Smithfield Foods Invests in RNG Production to Reduce GHG Emissions
Smithfield Foods, through the nationwide expansion of Smithfield Renewables, has launched innovative projects designed to help meet its goal to reduce the company’s greenhouse gas (GHG) emissions 25 percent by 2025, which it set in concert with the Environmental Defense Fund (EDF).
As part of the expansion of Smithfield Renewables, Smithfield is implimenting “manure-to-energy” projects across 90 percent of Smithfield’s hog finishing spaces in North Carolina and Utah, and nearly all Smithfield’s hog finishing spaces in Missouri over the next ten years.
Converting existing anaerobic treatment lagoons to covered digesters or constructing new covered digesters to capture biogas, which will be transported to central processing facilities to be converted into RNG in North Carolina, Missouri, and Utah.
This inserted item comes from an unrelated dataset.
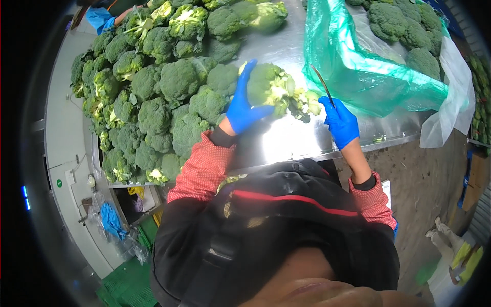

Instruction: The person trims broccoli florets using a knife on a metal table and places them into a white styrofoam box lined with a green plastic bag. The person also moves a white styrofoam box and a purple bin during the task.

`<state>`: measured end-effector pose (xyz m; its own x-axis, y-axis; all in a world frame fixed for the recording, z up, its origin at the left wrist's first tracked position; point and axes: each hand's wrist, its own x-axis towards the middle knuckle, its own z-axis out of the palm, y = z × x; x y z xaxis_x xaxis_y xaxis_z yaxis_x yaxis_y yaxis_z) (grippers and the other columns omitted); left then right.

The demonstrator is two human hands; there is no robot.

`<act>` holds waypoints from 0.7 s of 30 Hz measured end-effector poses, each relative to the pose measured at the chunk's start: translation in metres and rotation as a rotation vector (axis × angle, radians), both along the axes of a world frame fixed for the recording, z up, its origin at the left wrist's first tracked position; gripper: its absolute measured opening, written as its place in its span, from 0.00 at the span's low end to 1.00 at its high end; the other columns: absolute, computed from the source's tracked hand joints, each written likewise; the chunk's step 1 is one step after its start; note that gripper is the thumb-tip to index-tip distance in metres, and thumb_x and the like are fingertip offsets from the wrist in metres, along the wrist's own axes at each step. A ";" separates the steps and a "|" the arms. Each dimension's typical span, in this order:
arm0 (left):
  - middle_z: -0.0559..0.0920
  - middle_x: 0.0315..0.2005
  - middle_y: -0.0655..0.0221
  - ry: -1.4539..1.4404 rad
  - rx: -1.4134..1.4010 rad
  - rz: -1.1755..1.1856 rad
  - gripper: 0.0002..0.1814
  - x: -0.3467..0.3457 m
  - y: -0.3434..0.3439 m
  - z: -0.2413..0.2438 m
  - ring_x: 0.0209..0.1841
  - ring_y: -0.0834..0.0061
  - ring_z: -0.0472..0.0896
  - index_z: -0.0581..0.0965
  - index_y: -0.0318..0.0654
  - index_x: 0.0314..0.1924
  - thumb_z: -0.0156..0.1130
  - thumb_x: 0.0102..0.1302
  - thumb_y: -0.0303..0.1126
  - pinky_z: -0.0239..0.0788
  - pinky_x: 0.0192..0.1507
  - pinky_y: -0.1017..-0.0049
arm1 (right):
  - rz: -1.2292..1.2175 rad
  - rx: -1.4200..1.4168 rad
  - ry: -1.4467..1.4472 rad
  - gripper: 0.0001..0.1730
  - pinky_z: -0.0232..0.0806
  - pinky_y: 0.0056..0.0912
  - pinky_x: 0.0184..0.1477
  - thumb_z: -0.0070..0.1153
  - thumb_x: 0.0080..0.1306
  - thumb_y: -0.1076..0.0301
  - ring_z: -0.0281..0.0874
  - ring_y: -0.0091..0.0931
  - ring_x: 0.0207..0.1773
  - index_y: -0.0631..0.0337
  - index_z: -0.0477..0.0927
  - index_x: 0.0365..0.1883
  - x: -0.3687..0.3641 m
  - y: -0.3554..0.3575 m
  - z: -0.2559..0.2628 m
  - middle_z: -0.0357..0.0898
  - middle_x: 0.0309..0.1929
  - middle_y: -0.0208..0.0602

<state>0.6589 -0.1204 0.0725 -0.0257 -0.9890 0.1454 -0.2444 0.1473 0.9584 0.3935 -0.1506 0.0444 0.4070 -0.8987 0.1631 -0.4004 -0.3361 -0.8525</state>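
My left hand (246, 101), in a blue glove, is spread with thumb and fingers apart beside a broccoli head (264, 82) that lies on its side, its cut stem and leaves toward the right. Whether the palm touches it I cannot tell. Trimmed pale florets and leaves (310, 101) lie between that head and my right hand (341, 121). The right, gloved too, is closed on a knife (323, 82) with a thin blade pointing up and away. A large pile of broccoli (153, 96) covers the left of the steel table (284, 144).
A green plastic bag (368, 82) with a white liner (448, 103) lies open at the right, more broccoli (402, 30) beyond it. Another worker's blue-gloved hand (100, 20) is at the far left. A person (456, 257) stands on the floor lower right. Green crates (128, 286) stand lower left.
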 end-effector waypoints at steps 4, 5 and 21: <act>0.60 0.61 0.59 0.335 0.198 -0.013 0.49 0.013 0.002 -0.005 0.61 0.70 0.59 0.47 0.37 0.67 0.65 0.48 0.27 0.53 0.61 0.72 | -0.040 0.320 -0.072 0.22 0.66 0.22 0.32 0.55 0.62 0.64 0.73 0.20 0.29 0.54 0.71 0.55 0.022 0.001 0.004 0.73 0.28 0.35; 0.62 0.60 0.60 0.360 0.220 -0.002 0.49 0.018 0.005 -0.012 0.57 0.71 0.65 0.47 0.38 0.68 0.64 0.49 0.26 0.59 0.58 0.74 | -0.028 0.333 -0.078 0.23 0.66 0.22 0.32 0.56 0.61 0.63 0.73 0.20 0.30 0.53 0.70 0.56 0.028 0.001 0.008 0.73 0.29 0.35; 0.62 0.62 0.65 0.113 0.331 0.012 0.39 0.028 0.019 0.014 0.63 0.72 0.59 0.56 0.39 0.66 0.60 0.54 0.32 0.48 0.64 0.72 | 0.182 -0.356 0.285 0.13 0.70 0.29 0.31 0.54 0.58 0.69 0.76 0.31 0.28 0.56 0.76 0.42 0.036 -0.002 0.017 0.77 0.32 0.34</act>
Launching new programs that target GHG reductions and bolster Smithfield’s sustainability efforts at farms, plants, and throughout the company’s transportation network.
“Today’s announcement is the culmination of decades spent studying and perfecting the commercial viability of ‘manure-to-energy’ projects,” said Kenneth M. Sullivan, president and chief executive officer of Smithfield Foods. “Our investment in these projects underscores our longstanding commitment to sustainability, as well as our promise to produce good food in a responsible way.”